Traditional cycle views still have supporters: Could October see a peak? However, not all analysts agree with this view. Renowned crypto analyst Rekt Capital believes that if Bitcoin replicates the cyclical pattern of 2020, the market will peak 550 days after the Halving in April 2024, which still aligns with the four-year cycle theory.
This divergence indicates that whether Bitcoin has detached from its historical rhythm remains an unsolved mystery.
"Digital Gold" narrative heats up, Tom Lee is optimistic about Bitcoin's long-term potential Analyst Tom Lee recently stated on CNBC that Bitcoin can be viewed as "digital gold," and boldly predicted its long-term target price to be 1 million dollars.
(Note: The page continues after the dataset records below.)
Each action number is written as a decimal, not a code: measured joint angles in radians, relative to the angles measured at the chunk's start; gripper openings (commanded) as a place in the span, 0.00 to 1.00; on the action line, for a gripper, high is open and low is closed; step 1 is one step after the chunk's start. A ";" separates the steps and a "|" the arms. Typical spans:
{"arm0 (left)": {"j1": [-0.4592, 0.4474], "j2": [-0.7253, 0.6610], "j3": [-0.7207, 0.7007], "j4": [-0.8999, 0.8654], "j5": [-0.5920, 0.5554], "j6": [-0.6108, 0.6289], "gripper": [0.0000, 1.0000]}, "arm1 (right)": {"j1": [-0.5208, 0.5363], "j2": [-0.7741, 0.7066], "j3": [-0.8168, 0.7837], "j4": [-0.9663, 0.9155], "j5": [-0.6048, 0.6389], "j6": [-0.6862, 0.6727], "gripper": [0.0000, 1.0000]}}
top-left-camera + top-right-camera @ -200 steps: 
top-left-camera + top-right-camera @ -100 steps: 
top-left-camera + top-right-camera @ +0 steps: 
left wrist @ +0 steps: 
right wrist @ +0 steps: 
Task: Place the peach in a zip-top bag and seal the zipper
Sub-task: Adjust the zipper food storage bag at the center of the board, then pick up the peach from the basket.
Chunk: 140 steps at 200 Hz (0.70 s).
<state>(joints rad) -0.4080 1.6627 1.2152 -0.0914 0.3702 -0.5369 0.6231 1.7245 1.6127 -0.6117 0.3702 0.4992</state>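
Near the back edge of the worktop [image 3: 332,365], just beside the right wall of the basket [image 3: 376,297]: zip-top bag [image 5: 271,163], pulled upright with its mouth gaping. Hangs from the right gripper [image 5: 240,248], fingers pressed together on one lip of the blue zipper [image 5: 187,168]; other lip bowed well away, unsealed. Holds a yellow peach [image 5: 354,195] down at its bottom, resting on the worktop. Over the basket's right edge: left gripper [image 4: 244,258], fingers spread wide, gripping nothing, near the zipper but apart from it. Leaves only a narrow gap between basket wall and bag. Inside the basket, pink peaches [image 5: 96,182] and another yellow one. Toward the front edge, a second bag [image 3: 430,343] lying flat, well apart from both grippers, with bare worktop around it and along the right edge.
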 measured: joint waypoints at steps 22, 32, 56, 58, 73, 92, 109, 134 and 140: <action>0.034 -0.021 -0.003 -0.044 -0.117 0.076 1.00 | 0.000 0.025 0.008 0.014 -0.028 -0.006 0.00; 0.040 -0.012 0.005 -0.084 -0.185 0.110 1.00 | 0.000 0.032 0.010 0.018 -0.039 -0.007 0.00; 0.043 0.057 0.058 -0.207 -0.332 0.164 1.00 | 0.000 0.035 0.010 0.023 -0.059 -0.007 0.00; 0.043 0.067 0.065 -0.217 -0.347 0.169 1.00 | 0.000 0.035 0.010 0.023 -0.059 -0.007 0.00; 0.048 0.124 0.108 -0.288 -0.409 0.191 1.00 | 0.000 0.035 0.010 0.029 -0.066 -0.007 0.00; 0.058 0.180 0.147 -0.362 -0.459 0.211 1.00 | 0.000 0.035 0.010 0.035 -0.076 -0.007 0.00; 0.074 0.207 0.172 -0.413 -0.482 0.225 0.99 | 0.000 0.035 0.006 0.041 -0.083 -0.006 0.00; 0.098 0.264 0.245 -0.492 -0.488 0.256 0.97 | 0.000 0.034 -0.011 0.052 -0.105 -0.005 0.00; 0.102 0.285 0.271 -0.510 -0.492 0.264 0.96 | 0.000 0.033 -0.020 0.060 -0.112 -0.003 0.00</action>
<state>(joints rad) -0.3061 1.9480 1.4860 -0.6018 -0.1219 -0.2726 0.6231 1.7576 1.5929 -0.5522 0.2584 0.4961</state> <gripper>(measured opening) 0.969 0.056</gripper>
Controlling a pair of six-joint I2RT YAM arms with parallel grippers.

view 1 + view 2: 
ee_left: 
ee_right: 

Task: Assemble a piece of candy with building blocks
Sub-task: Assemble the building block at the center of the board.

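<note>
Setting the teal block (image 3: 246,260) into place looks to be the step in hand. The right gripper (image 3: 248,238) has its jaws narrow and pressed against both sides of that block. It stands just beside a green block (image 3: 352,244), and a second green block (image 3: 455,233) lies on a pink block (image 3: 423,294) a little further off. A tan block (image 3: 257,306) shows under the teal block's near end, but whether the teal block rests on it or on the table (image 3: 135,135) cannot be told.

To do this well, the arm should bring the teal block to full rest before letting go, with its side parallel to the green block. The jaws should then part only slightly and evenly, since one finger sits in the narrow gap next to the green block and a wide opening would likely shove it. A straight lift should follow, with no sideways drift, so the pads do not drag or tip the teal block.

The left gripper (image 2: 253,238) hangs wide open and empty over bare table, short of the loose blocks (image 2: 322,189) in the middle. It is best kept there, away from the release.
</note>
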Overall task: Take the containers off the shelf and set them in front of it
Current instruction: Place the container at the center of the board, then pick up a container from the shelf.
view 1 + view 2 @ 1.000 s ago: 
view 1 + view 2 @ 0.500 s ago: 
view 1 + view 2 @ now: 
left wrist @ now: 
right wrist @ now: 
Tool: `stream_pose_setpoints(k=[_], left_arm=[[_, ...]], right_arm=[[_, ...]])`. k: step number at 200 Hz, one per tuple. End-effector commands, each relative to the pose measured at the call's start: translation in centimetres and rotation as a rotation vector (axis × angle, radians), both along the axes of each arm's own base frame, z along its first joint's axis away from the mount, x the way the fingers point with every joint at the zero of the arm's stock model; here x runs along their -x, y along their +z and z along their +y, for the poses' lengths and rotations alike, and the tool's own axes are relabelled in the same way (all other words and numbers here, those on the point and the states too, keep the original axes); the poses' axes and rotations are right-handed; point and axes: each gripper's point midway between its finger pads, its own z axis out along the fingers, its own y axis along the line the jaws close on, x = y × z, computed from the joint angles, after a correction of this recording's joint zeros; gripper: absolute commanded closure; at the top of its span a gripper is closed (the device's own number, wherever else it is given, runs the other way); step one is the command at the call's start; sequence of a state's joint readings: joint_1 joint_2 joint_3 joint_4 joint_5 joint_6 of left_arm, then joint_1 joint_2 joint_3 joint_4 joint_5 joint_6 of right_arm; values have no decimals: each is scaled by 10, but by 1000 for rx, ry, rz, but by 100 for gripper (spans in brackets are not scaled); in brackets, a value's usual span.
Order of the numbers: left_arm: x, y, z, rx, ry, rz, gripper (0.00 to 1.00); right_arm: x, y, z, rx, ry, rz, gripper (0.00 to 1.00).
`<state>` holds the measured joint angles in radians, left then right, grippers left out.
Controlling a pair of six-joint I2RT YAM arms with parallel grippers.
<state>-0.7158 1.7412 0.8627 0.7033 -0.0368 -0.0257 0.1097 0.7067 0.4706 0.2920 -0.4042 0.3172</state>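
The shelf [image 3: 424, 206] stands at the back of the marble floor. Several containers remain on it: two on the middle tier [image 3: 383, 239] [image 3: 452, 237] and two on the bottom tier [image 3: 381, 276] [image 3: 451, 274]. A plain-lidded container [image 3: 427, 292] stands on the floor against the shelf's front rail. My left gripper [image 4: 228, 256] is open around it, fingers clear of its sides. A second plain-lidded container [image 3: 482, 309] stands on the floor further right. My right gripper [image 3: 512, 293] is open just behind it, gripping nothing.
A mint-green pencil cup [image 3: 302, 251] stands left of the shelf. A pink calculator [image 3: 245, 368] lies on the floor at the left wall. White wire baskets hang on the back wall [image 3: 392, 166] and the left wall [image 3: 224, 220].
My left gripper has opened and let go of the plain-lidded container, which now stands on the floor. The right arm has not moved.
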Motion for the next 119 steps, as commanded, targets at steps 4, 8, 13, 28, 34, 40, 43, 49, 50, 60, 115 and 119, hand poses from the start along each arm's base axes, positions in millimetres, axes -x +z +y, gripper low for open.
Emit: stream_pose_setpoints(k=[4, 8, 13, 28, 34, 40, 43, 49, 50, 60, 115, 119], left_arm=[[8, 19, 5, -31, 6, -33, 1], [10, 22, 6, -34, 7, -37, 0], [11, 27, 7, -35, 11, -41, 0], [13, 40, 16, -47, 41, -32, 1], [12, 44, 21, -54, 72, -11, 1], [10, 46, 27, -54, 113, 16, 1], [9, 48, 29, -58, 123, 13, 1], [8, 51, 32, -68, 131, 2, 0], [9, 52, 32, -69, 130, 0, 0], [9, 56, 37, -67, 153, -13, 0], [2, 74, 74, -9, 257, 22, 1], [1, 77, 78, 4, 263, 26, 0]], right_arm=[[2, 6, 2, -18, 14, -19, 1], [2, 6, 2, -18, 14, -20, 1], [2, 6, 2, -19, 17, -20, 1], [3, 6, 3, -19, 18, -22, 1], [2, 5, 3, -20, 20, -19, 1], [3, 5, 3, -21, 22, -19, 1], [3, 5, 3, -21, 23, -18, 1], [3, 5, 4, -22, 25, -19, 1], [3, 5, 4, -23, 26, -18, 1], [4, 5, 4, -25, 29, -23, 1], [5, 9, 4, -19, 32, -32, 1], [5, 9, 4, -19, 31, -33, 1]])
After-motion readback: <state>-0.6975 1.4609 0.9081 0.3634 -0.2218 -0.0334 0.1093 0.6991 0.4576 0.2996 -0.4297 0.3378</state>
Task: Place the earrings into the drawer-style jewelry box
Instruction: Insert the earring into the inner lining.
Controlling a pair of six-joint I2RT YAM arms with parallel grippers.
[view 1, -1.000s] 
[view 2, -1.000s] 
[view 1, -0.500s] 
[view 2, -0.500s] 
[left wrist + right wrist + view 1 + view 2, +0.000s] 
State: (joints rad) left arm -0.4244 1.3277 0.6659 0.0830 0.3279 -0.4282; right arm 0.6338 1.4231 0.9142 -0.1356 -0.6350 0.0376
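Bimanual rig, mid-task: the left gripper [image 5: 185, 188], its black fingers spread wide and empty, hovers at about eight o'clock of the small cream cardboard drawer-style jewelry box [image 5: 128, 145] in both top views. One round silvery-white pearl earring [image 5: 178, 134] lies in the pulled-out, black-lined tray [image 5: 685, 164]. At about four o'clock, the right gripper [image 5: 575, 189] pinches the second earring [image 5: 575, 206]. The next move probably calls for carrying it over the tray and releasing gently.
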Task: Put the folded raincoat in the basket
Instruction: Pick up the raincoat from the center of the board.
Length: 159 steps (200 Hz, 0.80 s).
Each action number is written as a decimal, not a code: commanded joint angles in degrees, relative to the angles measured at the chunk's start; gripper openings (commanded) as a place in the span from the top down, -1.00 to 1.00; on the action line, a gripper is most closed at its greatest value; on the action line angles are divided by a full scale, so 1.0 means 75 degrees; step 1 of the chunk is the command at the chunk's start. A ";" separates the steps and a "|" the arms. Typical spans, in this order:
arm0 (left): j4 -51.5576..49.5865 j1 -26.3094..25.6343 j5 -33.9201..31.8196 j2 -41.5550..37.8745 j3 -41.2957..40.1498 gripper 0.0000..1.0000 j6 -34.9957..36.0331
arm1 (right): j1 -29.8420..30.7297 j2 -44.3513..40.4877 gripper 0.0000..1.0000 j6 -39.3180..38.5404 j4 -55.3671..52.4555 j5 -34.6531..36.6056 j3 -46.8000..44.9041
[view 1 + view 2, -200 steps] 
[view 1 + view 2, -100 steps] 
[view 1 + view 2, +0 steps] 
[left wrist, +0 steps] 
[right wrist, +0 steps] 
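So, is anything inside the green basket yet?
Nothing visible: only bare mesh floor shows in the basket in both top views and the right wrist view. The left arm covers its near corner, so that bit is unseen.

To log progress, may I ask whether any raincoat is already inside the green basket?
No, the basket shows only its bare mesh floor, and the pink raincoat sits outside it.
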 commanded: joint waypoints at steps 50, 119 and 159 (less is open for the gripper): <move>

Lee pointed out that with the passage of the GENIUS Act, the progress in crypto regulation is encouraging, boosting Bitcoin's positioning as an emerging asset class.
He believes that Bitcoin reaching $200,000 to $250,000 is an achievable goal, and this price is still only a small part of the gold market value.
Conclusion Whether Bitcoin is still in a four-year cycle has become a core discussion topic in the market. On one hand, institutional figures represented by Matt Hougan and Ki Young Ju believe the cycle has been restructured; on the other hand, technical analysts remain convinced of the validity of traditional models. With multiple variables such as macro policies, institutional holdings, and regulatory developments intertwining, the future price path of Bitcoin may become more complex. For crypto users, the years 2025 to 2026 will be a crucial observation window.